“Beautiful women, graphic violence, and, um, some sort of conclusion.” Toss in “excellent clown-work” and you’ve got a pretty good snapshot of Constellation Theatre Company’s production of Scapin. It’s promising, but sort of vague. Scapin is proof of a maxim that holds true in the kitchen as much as it does in theatre: having all the right ingredients doesn’t guarantee the final product.
Directed by Kathryn Chase Bryer, Scapin is Molière by way of the circus. I mean that almost literally – the plot is the old “sons of rich men want to marry the wrong women and need the assistance of clever servants” cherry as reimagined by famed clown Bill Irwin and comedic writer Mark O’Donnell. There’s not much else you need to know, aside from the fact that the title refers to the crafty servant who directs the ensuing mayhem.
The set, designed by A.J. Guban, evokes a pleasant mediterranean setting. It also carries shades of Dr. Seuss, with the lopsided, mismatched houses giving you a sense of the comedic world inhabited by the characters.

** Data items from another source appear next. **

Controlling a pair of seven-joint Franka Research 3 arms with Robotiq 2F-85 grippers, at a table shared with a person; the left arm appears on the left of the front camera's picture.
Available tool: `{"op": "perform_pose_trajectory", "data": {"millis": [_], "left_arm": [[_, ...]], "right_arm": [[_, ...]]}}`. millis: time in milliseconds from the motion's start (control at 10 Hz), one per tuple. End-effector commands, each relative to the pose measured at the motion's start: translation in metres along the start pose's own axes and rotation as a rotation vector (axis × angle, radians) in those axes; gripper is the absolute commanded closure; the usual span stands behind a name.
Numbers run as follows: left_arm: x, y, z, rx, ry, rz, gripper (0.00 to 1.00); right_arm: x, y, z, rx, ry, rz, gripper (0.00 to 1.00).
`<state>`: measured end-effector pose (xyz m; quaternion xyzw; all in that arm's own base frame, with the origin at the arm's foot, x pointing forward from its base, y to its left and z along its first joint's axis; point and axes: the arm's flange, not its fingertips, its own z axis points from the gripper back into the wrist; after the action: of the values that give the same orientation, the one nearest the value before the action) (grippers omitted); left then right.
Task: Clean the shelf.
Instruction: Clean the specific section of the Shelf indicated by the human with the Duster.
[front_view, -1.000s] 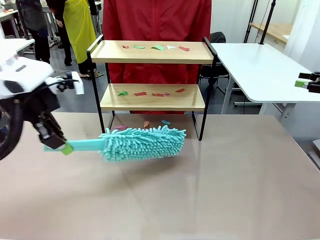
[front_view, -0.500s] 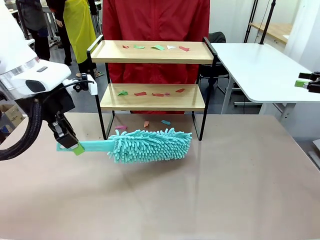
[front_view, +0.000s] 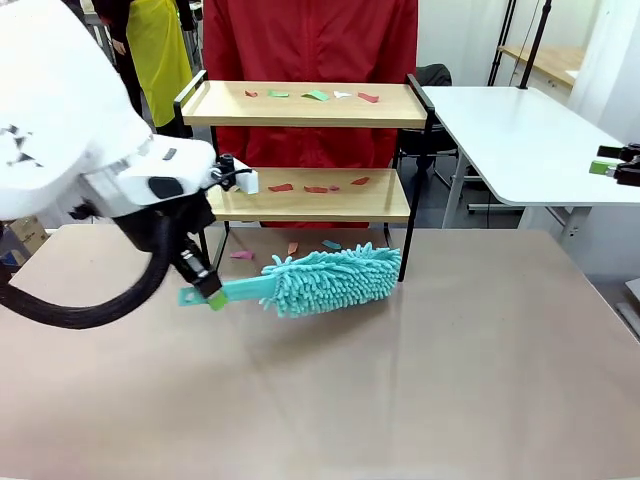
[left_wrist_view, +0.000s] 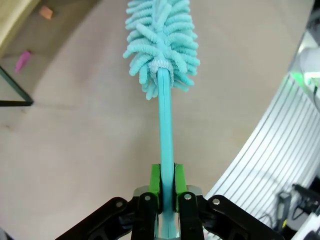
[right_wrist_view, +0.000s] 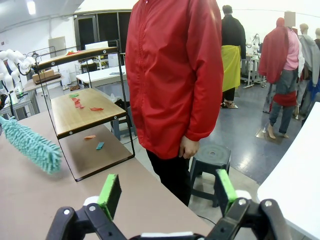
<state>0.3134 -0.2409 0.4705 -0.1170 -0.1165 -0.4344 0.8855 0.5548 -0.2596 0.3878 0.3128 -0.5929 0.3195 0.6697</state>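
The shelf stands at the table's far side, with coloured paper scraps on its top board, more on the lower board, and a few on the table beneath it. My left gripper is shut on the handle of a teal fluffy duster, whose head lies just in front of the shelf's right legs. In the left wrist view the green pads clamp the duster handle. At the far right my right gripper is away from the shelf. Its wrist view shows it open and empty, with the shelf to its left.
A person in a red jacket stands right behind the shelf. A white table sits at the right. The beige table has free room in front. My bulky left arm covers the left side.
My left arm has swung right and toward the shelf, carrying the duster. The duster head has moved from the table's left-middle to the shelf's right front leg. The right gripper has not moved.
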Motion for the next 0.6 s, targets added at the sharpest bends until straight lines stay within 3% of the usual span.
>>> {"op": "perform_pose_trajectory", "data": {"millis": [0,500], "left_arm": [[0.014,-0.008,-0.012,-0.003,-0.033,0.152,0.87],[0.073,-0.031,-0.063,-0.024,-0.126,0.416,0.87]], "right_arm": [[0.002,0.001,-0.001,0.000,-0.001,0.002,0.00],[0.002,0.001,-0.001,0.000,-0.001,0.002,0.00]]}}
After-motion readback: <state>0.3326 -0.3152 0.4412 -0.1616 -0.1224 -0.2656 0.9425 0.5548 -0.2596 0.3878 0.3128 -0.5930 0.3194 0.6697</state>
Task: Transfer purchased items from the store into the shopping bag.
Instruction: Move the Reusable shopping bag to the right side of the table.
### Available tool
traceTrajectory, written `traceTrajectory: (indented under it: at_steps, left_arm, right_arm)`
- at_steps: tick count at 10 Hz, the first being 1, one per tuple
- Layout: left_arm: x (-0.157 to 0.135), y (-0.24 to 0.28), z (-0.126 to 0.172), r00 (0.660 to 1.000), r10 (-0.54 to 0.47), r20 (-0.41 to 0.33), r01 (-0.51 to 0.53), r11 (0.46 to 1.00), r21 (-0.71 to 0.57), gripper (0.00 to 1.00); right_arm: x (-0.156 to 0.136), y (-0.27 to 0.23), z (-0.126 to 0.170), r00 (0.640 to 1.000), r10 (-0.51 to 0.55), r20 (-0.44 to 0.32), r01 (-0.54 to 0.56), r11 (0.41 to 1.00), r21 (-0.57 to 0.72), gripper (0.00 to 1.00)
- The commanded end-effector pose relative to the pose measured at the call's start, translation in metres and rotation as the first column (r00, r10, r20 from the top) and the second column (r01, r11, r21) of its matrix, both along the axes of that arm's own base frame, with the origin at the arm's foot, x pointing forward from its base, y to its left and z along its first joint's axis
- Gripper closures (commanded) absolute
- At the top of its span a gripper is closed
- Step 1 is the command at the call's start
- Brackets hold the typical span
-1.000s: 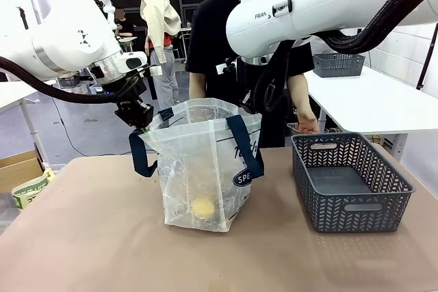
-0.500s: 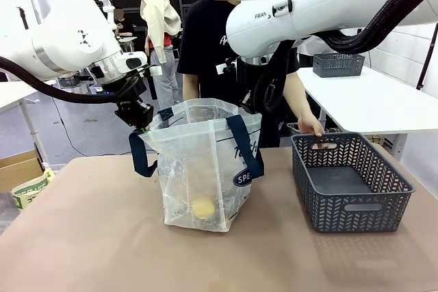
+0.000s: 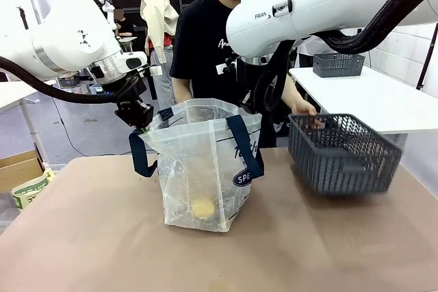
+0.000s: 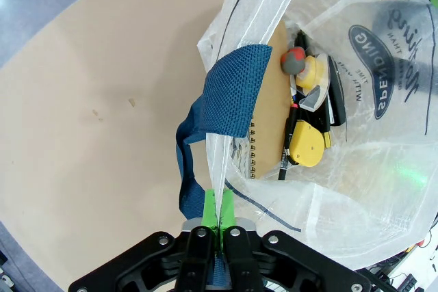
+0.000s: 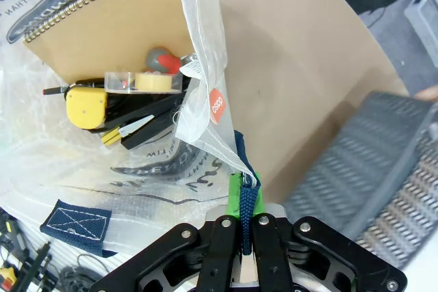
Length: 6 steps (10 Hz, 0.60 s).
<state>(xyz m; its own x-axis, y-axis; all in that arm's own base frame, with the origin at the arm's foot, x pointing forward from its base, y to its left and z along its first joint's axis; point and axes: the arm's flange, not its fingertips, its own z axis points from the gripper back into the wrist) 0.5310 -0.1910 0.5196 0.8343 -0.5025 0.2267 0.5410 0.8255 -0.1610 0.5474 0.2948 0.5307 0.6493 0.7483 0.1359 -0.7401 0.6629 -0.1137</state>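
- Your left claw (image 4: 219,204) is clamped shut on the rim of the translucent navy-handled plastic shopping bag (image 3: 205,169), upright on the brown surface (image 3: 89,237).
- Your right claw (image 5: 244,203) is shut on the opposite rim.
- Purchased items (image 4: 306,147) lie inside the bag.
- A person's hand (image 3: 304,109) holds the dark grey lattice basket (image 3: 342,152) tilted, right of the bag.

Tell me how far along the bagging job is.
Done: goods, including a brown notebook and a yellow tape measure, lie in the shopping bag. In hand: left gripper and right gripper are shut on its rim, holding it open; a person's hand holds the basket tilted. Left: likely just letting go; I see no goods in the basket.
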Motion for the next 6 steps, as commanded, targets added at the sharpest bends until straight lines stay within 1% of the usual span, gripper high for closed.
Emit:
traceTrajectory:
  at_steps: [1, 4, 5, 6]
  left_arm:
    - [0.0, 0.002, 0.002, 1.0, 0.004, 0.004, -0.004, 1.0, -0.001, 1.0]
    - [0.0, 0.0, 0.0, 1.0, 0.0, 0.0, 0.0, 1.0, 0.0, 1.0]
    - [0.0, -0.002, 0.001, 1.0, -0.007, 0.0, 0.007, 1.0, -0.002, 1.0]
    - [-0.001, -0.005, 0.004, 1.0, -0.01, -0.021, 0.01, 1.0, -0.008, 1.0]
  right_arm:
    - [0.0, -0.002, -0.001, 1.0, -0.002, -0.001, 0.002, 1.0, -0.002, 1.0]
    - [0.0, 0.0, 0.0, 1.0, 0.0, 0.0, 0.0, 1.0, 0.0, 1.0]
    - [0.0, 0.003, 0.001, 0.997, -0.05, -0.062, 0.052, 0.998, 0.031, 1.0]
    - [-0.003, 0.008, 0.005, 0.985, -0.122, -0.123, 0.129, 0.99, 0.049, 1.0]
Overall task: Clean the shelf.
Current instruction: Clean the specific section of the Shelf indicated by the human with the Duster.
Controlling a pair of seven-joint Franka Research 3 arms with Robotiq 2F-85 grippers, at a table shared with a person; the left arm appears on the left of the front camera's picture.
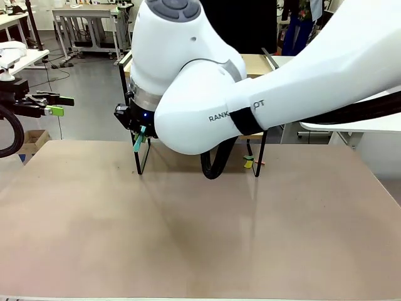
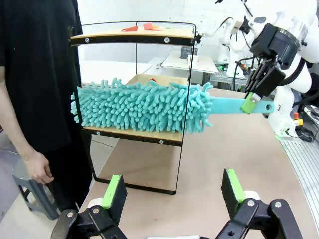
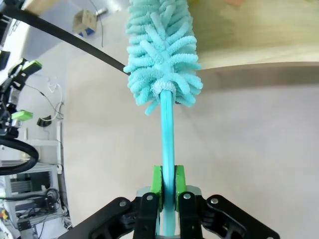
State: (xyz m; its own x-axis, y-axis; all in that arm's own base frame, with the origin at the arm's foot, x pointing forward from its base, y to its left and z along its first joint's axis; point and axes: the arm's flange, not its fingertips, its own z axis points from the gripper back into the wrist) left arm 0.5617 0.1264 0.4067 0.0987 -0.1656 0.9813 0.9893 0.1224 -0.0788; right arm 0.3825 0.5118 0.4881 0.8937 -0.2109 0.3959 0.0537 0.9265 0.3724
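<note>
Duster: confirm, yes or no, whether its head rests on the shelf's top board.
No, the duster lies along the shelf's lower board, well beneath the top board.

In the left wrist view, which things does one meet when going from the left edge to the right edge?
Person's hand → fluffy duster head → duster handle → right end effector, shut on that handle.
</note>
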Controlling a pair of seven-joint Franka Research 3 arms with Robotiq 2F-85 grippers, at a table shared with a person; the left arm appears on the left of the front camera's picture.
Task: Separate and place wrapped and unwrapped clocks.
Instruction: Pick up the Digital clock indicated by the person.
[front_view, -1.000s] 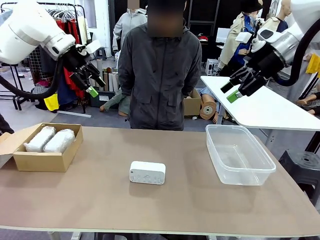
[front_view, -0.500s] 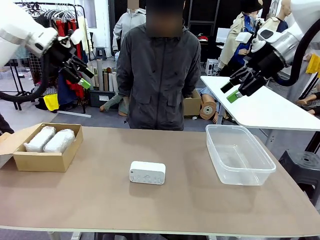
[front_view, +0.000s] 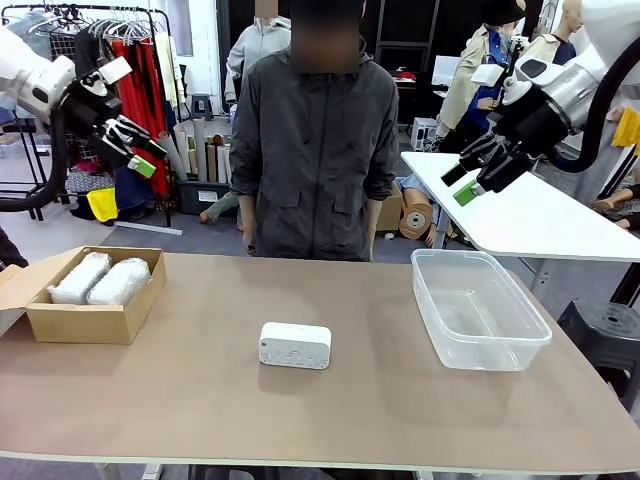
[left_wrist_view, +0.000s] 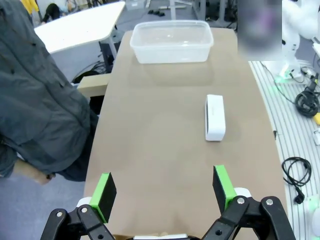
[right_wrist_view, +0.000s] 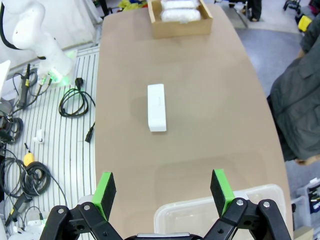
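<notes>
Front view: the bare clock (front_view: 295, 345) lies flat on the table (front_view: 200, 420), mid-width and nearer the near edge; two wrapped clocks (front_view: 80, 277) (front_view: 119, 281) lie side by side in the box (front_view: 95, 325) at the left edge; the tub (front_view: 480, 350) stands by the right edge, with nothing in it. A person (front_view: 315, 150) stands at the far edge, hands off the table. The left arm (front_view: 30, 75) hangs high past the far left corner, the right arm (front_view: 590, 70) high past the far right corner; both sets of jaws are spread and hold nothing. The likely step is moving the bare clock into the tub; the right arm looks better placed, being on the tub's side.

Left wrist view: green pads (left_wrist_view: 106, 190) stand wide apart over the table; the clock (left_wrist_view: 215, 117) lies ahead, the tub (left_wrist_view: 171, 42) at the far end.

Right wrist view: pads (right_wrist_view: 105, 192) are wide apart; the clock (right_wrist_view: 156, 107) lies lengthwise ahead, so the jaws already line up across its narrow width; a straight descent, a centred grip on the long sides and a low release in the tub (right_wrist_view: 200, 210) would suit. The box (right_wrist_view: 180, 27) sits at the far end.

Writing: faint marks on the clock's front are too small to read; no brand or label is legible on box or tub.
</notes>
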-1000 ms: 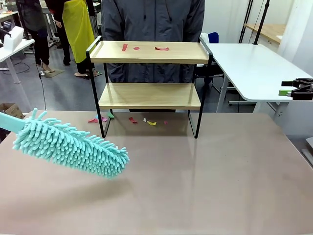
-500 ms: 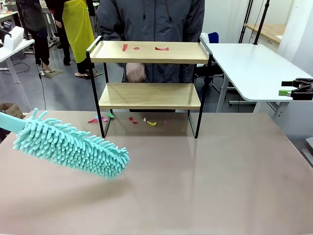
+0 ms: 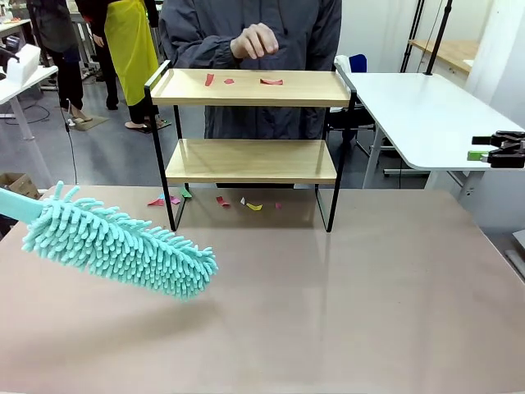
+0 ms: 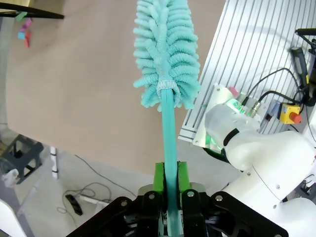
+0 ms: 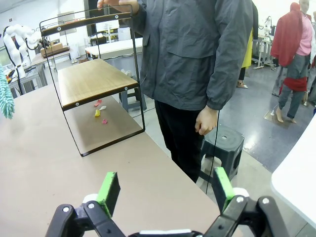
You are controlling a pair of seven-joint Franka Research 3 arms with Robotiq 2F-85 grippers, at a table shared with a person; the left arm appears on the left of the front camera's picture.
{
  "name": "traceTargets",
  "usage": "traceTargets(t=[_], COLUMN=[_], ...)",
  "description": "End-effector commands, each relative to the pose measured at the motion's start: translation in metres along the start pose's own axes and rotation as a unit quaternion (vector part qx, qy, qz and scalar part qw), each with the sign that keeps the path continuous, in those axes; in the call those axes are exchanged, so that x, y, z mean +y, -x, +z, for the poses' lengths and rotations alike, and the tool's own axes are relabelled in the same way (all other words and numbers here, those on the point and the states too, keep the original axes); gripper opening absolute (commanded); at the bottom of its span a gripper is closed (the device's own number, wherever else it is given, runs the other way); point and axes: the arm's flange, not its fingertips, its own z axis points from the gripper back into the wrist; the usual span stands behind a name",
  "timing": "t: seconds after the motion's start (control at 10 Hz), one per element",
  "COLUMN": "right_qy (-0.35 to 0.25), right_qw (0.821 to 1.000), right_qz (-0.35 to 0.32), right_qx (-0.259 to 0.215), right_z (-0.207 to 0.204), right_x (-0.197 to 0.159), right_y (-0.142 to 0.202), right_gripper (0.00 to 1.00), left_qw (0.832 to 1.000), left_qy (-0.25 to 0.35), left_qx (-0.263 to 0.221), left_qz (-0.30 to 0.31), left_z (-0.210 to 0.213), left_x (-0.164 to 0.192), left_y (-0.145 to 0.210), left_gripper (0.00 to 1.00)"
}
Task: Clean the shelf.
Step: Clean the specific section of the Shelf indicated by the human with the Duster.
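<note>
Your left claw (image 4: 170,173) is closed firmly on the thin teal handle of the duster (image 3: 123,246), with its green pads (image 4: 158,178) pressing the handle from both sides. The duster's fluffy head sits in front of the shelf (image 3: 250,123) and off to its left, well apart from it. The head tilts so that its free end points down and toward the shelf's side of the table (image 3: 353,312). I cannot tell whether that end touches the tabletop.

The shelf stands upright on the far middle of the table, right in front of the person. Three small red scraps (image 3: 271,81) lie on its top board, left of the board's centre and around it. Its lower board looks bare in the front view. More coloured scraps (image 3: 254,206) lie on the table under the shelf, mostly toward its left leg and behind its front edge.

Your right claw (image 5: 165,190) is spread wide with nothing between the pads. In the front view it hangs far to the right of the shelf, past the table's edge and about level with the lower board.

One hand (image 3: 254,39) of the person is held loosely curled just above the middle of the shelf's top board, clear of the wood. The other hand (image 5: 206,121) hangs down at the person's side, behind the shelf.
</note>
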Motion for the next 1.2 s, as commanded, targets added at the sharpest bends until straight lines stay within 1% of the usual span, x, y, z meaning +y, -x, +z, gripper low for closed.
traceTargets(t=[0.0,1.1], right_qy=[0.0,0.0], right_qw=[1.0,1.0], right_qz=[0.007,0.007], right_qx=[0.0,0.0], right_z=[-0.0006,-0.0006], right_x=[0.0001,0.0001], right_y=[-0.0021,-0.0021], right_gripper=[1.0,1.0], left_qw=[1.0,1.0], left_qy=[0.005,0.005], left_qx=[-0.008,-0.008], left_qz=[0.0,0.0], left_z=[0.0004,0.0004], left_x=[-0.0016,-0.0016], left_y=[0.0029,0.0029], left_gripper=[0.13,0.13])
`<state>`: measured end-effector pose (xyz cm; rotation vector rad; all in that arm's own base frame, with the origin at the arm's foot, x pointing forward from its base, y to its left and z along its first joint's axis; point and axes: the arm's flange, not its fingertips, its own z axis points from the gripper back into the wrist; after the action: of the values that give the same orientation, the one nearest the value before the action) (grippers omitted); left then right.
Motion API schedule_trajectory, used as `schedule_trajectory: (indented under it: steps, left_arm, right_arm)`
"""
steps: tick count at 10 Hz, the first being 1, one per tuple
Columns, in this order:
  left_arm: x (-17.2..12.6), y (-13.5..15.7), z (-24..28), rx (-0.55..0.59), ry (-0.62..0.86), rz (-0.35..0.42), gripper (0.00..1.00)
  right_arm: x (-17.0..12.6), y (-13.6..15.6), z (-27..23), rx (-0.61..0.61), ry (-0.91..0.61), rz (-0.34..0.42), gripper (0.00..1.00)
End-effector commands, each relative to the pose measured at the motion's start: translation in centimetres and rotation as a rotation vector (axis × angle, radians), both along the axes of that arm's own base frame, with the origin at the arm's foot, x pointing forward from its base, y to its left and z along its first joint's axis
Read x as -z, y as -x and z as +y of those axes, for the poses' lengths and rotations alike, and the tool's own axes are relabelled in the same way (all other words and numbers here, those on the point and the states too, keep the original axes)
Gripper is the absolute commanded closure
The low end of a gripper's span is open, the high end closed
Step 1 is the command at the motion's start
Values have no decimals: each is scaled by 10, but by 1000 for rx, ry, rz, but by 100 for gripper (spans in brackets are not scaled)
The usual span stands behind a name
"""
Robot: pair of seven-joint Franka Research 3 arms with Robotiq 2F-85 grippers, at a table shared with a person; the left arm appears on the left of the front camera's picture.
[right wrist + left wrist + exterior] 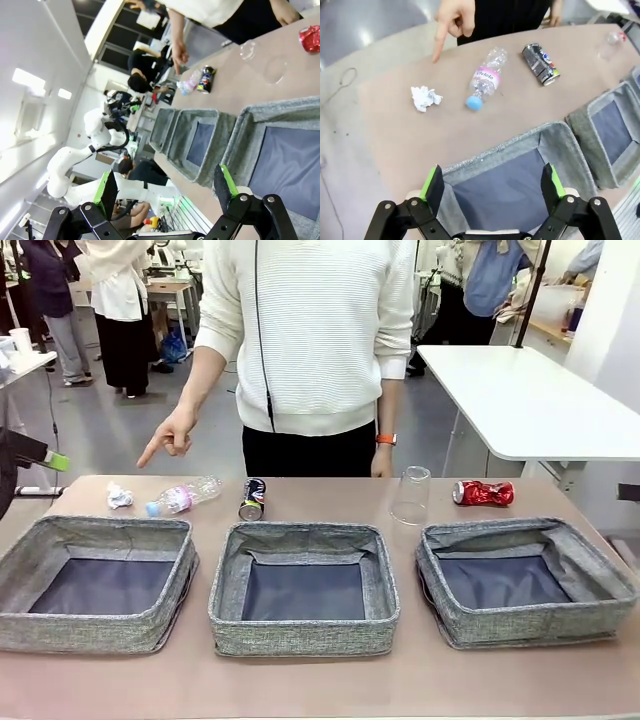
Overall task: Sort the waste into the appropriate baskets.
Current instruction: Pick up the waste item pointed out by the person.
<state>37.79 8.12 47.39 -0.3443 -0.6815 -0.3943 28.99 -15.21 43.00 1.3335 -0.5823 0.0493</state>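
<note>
Grey fabric square baskets (300,635), three, empty, front view; behind the left one lies a crumpled white paper ball (120,497), a person's hand (172,437) pointing toward it. Left wrist: left gripper (492,182) gapes empty; reaching could strike that hand. Right wrist: right gripper (167,187) apart, apparently idle.

Bright, even indoor light from overhead. Shadows are soft, faint beneath the baskets (300,635). Front view sharp. Left wrist view: glare patch on floor (367,37), wide-angle bending toward edges, far clear plastic cup (606,49) hazy. Right wrist view: ceiling lights (30,82) blown out, background soft.
</note>
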Motion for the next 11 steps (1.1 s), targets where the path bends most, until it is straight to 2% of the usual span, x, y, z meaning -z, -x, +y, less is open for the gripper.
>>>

A well-style fountain sits in the middle of the stage, adding to the sense of locale. The set as a whole is a nice balance between wacky and evocative. But the set also gives the first clue towards the vagueness that haunts the production. Radiating out from the fountain are inset strip lights in the floor that change color as the scene demands. At the top of the show, they’re a bright pale blue that contrasts oddly with the warm tones of the set. It’s Dr. Seuss by way of TRON, and these are two great tastes that don’t taste great together. While the colors aren’t always so clashing, it’s still an oddly futuristic touch that continually calls attention to itself.
As the title character Scapin, Michael Glenn is, oddly enough, less clownish than the rest of the cast. His makeup is less pronounced; his mannerisms less over the top. It’s this lack of ridiculousness that makes him such a perfect guide for the audience, and the moments where Scapin interacts with the audience never feel tense or forced. We see the crazies Scapin has to deal with, and we feel for him. Glenn’s genius is that Scapin himself is pretty crazy but he still seems like the one bright point of relative sanity in the whole town.
The rest of the characters, aided by Kendra Rai’s outlandish costumes, are painted in broad strokes by an incredibly talented cast. The actors have really made the parts their own. Take father and son Argante and Octave (Carlos Saldaña and Matthew McGee). Argante is somewhere between a Spanish don and a pimp. Octave is a self-absorbed, WASPy, prep-school rich kid. And yet the two make perfect sense together. Nora Achrati (Zerbinette), Vanessa Bradchulis (Nerine), Megan Dominy (Hyacinth), Ashley Ivey (Geronte), Manu Kumasi (Leander), and Bradley Foster Smith (Sylvestre) round out the cast with musical and comedic assistance from the talented Travis Charles Ploeger (George). Smith’s Sylvestre is particularly hilarious, having some of the best physical bits, great lines, and an amazing set of celebrity impressions.
The set is good. The music is good. The costumes are great, the makeup is great. The cast are funny and energetic, the script is witty.
As a whole, Scapin doesn’t seem to have a sense of its own purpose. By the time intermission rolls around, the plot has basically been resolved. It’s not until after the characters return that the real complications are added, retroactively justifying the lack of an early curtain call. I think of myself as a fairly perceptive theatregoer and I’m still not entirely sure why one of the two sons needed his fathers’ money. Which characters are we actually supposed to like? What’s actually at stake in Act II? There are problems like that throughout the production (how did Argante learn he was swindled, while we’re on the subject?) and most of them don’t seem to be answered.
Near the end of the play, there’s a chase scene that sums up everything that is great and everything that is disappointing about Scapin. The chase occurs because, as Scapin puts it so eloquently, “Comedy demands it.” What ensues is something straight out of the Benny Hill playbook, with everyone chasing everyone else by the time the scene is done, some gratuitous sword fights, and a lot of door opening. It’s several minutes of nonstop laughter, and the fact that the pretense (Scapin attempts to avoid a sudden enforced marriage) is so thin doesn’t really matter. But the scene goes on for quite some time, and partway through it Scapin is being hidden by the one person who he’s actually running from. And yet there’s still more chasing because it’s a chance for funny actors to keep being funny. There’s a fine line between something being absurd and something that doesn’t make sense, and Scapin leaps gleefully over that line and keeps on running.
As a result, Scapin is a difficult show to sum up. It’s funny, and in the words of another audience member, “I didn’t not enjoy myself.” Scapin is a decently enjoyable two hours, and the great tragedy is that it feels like it could have been much more than that.
Running Time: Two hours long, with one fifteen-minute intermission.